By Andrew Rachleff, Peter Reiss, Sara Rosenthal
2014 | Case No. E477 | Length 14 pgs.

The Wealthfront case tells the story of Andrew Rachleff, co-founder of Benchmark Capital and Stanford GSB faculty member, who starts a new company in 2007 based on his personal interest to provide endowment-quality investment management to the mainstream. Rachleff soon joins forces with Dan Carroll, an entrepreneur who launched a gaming site which allows people to manage virtual portfolios. The combined company, KaChing, offered users the ability to either manage virtual portfolios on Carroll’s game platform OR the opportunity to have their stock portfolios managed by amateur “expert” investors who had been hand selected. KaChing’s first major inflection point was when it decided it must shut down the game platform to focus 100% of its efforts on the money management portion of the business. The reincarnation of the company is renamed “Wealthfront”, differentiated not only by its name but by a stable of vetted professional financial advisors who have finally agreed to provide services on the site now that the company has achieved significant traction.

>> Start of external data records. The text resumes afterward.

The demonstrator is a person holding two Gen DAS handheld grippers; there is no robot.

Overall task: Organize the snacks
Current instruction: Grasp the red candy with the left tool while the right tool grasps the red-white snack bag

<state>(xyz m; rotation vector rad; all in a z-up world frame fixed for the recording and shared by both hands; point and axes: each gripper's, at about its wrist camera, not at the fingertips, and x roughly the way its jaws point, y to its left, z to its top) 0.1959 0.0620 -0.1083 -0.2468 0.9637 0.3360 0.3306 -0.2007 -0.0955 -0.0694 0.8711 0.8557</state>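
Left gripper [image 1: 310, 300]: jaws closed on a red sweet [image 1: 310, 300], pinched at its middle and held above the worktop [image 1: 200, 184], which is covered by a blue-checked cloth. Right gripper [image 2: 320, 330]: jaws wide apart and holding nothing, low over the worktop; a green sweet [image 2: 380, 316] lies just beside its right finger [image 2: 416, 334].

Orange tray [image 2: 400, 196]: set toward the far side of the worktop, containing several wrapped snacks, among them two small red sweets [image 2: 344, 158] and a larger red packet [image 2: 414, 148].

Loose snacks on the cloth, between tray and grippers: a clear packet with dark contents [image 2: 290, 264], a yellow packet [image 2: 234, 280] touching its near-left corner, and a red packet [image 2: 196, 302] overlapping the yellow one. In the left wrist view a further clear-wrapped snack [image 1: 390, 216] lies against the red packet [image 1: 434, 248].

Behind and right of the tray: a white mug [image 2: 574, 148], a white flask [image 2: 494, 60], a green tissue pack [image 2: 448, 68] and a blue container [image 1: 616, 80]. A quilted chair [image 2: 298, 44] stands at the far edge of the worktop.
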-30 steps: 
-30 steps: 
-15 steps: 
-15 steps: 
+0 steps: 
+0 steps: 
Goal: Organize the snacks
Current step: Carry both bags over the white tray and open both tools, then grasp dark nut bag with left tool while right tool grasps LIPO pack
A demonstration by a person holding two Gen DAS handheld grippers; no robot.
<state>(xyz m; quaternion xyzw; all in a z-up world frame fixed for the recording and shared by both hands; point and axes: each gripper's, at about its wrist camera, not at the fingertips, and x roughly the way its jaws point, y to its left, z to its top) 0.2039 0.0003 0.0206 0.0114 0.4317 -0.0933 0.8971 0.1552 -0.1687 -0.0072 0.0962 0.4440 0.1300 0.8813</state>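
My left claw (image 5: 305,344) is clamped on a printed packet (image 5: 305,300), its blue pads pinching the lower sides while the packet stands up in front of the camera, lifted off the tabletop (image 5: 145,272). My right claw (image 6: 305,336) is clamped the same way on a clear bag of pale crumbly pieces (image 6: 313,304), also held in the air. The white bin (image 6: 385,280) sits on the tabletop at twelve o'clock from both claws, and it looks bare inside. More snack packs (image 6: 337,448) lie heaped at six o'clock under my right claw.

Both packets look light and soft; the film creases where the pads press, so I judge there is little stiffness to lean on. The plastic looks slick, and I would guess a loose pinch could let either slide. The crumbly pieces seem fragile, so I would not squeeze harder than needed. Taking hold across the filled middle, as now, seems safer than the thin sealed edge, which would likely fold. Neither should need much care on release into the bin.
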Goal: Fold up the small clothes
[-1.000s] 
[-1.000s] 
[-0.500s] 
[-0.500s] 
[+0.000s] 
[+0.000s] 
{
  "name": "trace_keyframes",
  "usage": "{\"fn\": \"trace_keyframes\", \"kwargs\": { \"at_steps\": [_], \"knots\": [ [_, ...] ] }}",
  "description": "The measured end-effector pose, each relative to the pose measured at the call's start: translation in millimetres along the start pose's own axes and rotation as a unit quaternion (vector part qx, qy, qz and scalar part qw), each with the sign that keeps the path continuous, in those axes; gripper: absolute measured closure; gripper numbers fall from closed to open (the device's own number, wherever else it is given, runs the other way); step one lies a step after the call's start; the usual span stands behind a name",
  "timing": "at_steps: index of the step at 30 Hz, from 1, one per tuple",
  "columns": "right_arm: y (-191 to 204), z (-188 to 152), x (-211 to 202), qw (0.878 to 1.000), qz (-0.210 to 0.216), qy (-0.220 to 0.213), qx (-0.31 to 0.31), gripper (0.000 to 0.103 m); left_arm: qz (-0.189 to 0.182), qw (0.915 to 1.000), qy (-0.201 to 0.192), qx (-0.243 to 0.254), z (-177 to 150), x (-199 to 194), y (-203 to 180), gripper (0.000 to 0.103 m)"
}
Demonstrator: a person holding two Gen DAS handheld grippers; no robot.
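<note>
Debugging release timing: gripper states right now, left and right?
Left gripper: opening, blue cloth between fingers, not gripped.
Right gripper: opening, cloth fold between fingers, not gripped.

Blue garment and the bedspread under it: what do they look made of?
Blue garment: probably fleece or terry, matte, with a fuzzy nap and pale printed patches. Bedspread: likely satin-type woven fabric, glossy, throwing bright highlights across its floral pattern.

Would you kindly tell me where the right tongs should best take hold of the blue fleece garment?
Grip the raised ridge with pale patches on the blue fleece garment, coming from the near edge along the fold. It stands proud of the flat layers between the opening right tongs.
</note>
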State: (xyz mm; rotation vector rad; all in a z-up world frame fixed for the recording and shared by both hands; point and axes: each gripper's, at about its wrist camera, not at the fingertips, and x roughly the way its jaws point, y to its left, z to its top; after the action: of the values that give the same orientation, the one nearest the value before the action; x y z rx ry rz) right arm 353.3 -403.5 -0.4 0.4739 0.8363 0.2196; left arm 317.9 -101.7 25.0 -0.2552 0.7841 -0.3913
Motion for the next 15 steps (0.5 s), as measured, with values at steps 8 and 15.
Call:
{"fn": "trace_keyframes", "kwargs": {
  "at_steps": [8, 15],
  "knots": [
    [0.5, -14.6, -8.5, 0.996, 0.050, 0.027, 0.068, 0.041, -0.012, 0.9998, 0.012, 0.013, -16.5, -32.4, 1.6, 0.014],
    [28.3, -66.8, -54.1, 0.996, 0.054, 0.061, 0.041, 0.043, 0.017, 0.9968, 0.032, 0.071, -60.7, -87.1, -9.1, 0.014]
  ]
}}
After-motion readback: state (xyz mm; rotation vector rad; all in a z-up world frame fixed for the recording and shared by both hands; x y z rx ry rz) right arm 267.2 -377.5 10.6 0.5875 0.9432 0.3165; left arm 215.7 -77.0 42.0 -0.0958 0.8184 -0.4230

Despite building up high quality supply, Rachleff soon realized that customer demand is lacking and must face either shutting the company down or convincing his engineering team to undertake yet another major repositioning to help the company survive.

Learning Objective

The learning objective of the case is to help the student understand the circumstances which must lead the company to undertake a pivot, and the internal and external challenges, from the perspective of the CEO, of navigating those pivots.